After locating the line that contains "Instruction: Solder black" in the data below, set down exactly that line and each one after it through the line that contains "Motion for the", and nothing more.
>>>
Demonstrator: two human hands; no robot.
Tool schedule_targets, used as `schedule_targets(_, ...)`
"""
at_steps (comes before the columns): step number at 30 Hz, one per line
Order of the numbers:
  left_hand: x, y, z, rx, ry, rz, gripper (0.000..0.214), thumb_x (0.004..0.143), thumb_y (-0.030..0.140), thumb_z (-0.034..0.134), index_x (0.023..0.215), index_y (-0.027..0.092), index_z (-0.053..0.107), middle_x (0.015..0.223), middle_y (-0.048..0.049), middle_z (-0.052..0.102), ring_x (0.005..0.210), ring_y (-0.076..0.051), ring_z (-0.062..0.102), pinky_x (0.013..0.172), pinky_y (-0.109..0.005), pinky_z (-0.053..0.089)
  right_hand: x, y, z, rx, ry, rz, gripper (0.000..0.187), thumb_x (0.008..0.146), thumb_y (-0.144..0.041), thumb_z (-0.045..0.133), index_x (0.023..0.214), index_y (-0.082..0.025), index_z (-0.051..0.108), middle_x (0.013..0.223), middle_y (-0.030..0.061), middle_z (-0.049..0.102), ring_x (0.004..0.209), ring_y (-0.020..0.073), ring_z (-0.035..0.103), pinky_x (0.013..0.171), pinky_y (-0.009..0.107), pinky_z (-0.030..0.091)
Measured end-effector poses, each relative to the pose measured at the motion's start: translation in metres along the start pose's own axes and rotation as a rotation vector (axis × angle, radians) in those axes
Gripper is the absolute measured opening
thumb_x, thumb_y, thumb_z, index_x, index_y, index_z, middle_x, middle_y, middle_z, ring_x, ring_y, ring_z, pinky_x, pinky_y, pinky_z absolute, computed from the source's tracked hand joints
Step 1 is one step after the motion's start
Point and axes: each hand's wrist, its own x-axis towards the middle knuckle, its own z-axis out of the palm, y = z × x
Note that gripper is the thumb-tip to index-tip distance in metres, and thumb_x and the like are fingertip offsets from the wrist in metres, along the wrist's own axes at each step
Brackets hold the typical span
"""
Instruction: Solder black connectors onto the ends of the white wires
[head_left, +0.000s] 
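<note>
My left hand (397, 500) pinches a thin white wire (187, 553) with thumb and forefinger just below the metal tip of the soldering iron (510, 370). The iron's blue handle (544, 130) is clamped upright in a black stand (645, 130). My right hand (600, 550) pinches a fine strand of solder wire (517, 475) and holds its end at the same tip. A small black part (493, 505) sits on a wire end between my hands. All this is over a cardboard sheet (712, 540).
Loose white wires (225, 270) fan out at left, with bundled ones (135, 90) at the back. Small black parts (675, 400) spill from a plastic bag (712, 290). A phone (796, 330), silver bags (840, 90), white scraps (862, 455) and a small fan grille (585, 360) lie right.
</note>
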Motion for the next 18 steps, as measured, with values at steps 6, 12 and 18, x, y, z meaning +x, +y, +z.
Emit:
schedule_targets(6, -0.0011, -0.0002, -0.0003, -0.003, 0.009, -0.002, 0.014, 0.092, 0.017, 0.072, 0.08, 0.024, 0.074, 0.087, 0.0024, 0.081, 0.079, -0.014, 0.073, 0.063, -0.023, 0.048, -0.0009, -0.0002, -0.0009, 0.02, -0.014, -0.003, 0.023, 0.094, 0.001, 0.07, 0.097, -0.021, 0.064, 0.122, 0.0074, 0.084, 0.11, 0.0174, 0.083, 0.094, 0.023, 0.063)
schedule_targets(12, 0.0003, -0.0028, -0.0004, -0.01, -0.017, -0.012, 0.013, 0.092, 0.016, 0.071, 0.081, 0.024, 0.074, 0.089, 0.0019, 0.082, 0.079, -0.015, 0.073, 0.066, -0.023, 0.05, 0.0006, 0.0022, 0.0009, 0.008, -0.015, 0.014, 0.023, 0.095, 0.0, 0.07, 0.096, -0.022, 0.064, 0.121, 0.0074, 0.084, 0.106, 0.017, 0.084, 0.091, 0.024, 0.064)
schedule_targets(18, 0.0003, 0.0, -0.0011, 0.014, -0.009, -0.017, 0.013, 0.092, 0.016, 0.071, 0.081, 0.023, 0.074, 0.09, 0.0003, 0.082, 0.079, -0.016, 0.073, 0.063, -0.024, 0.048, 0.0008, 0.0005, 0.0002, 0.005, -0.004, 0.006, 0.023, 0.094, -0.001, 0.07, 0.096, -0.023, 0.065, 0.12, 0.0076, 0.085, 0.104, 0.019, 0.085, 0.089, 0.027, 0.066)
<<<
**Worked solution**
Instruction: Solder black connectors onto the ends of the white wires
[head_left, +0.000s] 
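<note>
My left hand (397, 500) pinches a thin white wire (187, 553) with thumb and forefinger just below the metal tip of the soldering iron (510, 370). The iron's blue handle (544, 130) is clamped upright in a black stand (645, 130). My right hand (600, 550) pinches a fine strand of solder wire (517, 475) and holds its end at the same tip. A small black part (493, 505) sits on a wire end between my hands. All this is over a cardboard sheet (712, 540).
Loose white wires (225, 270) fan out at left, with bundled ones (135, 90) at the back. Small black parts (675, 400) spill from a plastic bag (712, 290). A phone (796, 330), silver bags (840, 90), white scraps (862, 455) and a small fan grille (585, 360) lie right.
</note>
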Motion for the next 18 steps, as measured, with values at steps 6, 12 and 18, x, y, z meaning +x, +y, +z.

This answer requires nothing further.